「Positions through Iterating」week 2
Earlier last week, I reflected on my previous work – editing together a hundred different angles of a solar eclipse using a multi-take cut technique to compose a complete eclipse process. but fail to clearly convey to the audience what I intended to express through this publication. The main reason for this problem was also because during that iteration process, I only had a vague thought in mind – that I wanted to convey the observation and understanding of the same event from different perspectives – So this week, I aimed to make this vague idea explicit and allow my audience to feel it through my publication.
The following content outlines how I arrived at this answer.
First, I reconsidered my goal and methods for creating the publication: goal – to transform objective events into subjective observations, namely turning the process of a solar eclipse into videos recorded by different people (from TikTok).
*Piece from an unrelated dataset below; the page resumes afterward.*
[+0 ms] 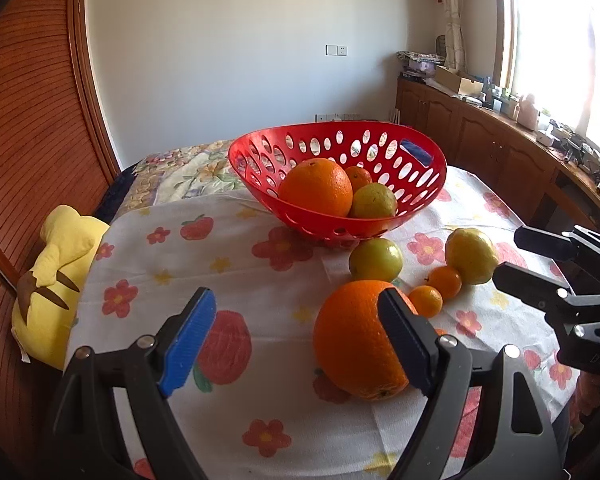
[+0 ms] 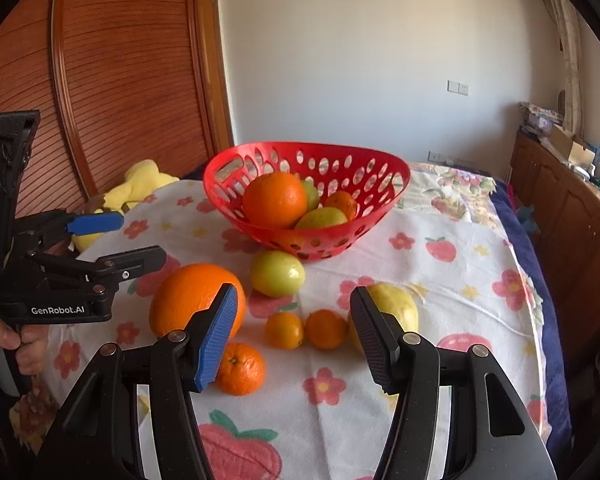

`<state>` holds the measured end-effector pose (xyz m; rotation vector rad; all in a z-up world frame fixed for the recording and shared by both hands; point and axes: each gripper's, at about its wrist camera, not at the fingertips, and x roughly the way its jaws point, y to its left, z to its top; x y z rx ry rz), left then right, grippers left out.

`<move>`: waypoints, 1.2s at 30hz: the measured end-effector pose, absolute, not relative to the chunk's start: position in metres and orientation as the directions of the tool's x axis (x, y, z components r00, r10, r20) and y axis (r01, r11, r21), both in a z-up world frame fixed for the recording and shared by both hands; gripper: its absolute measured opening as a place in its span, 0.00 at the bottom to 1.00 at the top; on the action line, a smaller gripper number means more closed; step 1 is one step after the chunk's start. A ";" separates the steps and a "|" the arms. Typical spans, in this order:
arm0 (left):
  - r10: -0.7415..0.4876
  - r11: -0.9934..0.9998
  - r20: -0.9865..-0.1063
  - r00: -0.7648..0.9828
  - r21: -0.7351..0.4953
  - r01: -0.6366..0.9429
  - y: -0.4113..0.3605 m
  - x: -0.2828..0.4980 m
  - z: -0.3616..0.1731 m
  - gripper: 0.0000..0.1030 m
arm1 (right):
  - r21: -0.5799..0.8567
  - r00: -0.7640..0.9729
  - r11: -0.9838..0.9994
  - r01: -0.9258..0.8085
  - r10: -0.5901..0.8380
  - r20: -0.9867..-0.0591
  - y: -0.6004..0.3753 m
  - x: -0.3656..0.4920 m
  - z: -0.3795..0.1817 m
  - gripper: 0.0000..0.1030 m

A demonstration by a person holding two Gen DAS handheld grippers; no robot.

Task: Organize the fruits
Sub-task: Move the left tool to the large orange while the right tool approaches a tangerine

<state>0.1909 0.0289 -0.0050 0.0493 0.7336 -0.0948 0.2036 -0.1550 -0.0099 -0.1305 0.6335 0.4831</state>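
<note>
While both tools wait w/ jaws spread and nothing between them, the sorting looks partly done: the red basket sits toward the far edge of the cloth-covered counter, already holding a big orange, a green-yellow fruit & a small orange one behind.

Loose fruit lies in a cluster just in front of the basket, prob. kept close so each carry is short: a large orange, a green apple-like fruit, a lemon, two small tangerines side by side between orange & lemon, plus one tangerine nearest the near edge.

Left hand-held gripper is released, its right finger in front of the large orange, fruit not between the pads; a grab would need a shift over. Right hand-held gripper, also released, points at the small-tangerine pair, so I'd guess those or the lemon come next.

Round fruit may roll on the cloth; a centred grip matters. A yellow plush lies off the left edge, not part of the job.
</note>
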 end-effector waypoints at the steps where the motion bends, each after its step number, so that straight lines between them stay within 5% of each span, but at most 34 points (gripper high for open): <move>1: -0.069 0.995 -0.671 0.738 0.012 0.103 0.030 0.191 -0.006 0.81 | 0.028 0.698 0.882 -0.471 0.392 -0.599 -0.155 0.203 -0.012 0.58; 36: -0.123 0.992 -0.655 0.745 -0.073 0.100 0.048 0.166 -0.033 0.81 | 0.090 0.580 0.850 -0.520 0.428 -0.694 -0.124 0.182 -0.075 0.55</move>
Methods – using multi-take cut, highlighting the differences between different perspectives to reflect the variations in individual understandings.
Upon reflection, I realized that my unconscious choice of TikTok as the source footage for the multi-take cut was because our way of obtaining information in mass media is similar to the combination of multi-take cuts and cross-cuts in cinematic language. The endless stream of information in mass media and our limited time and attention results in information producers extracting the key highlights from events and using sensational headlines to capture this limited attention. Different information producers extract different highlights, and we stitch these together through “multi-take cuts” to form our own understanding of events.
In the case of this eclipse process, after flipping through this book, we didn’t see or know the eclipse itself. Instead, we saw a patched together eclipse tale with others’ perspectives through the lens and screens. This is a kind of subjectivity with ‘fragmented output,’ ‘patchwork input,’ and ‘misunderstood understanding.’ These three terms summarize the characteristics of the process which we receive information through mass media.
Next, I came across an article about perspective, with one example stating that some workers in South Africa, without the concept of perspective, couldn’t discern the distance of objects based on their size in images, thus unable to read images with depth. This made me think about the influence of diagrams on our understanding of things.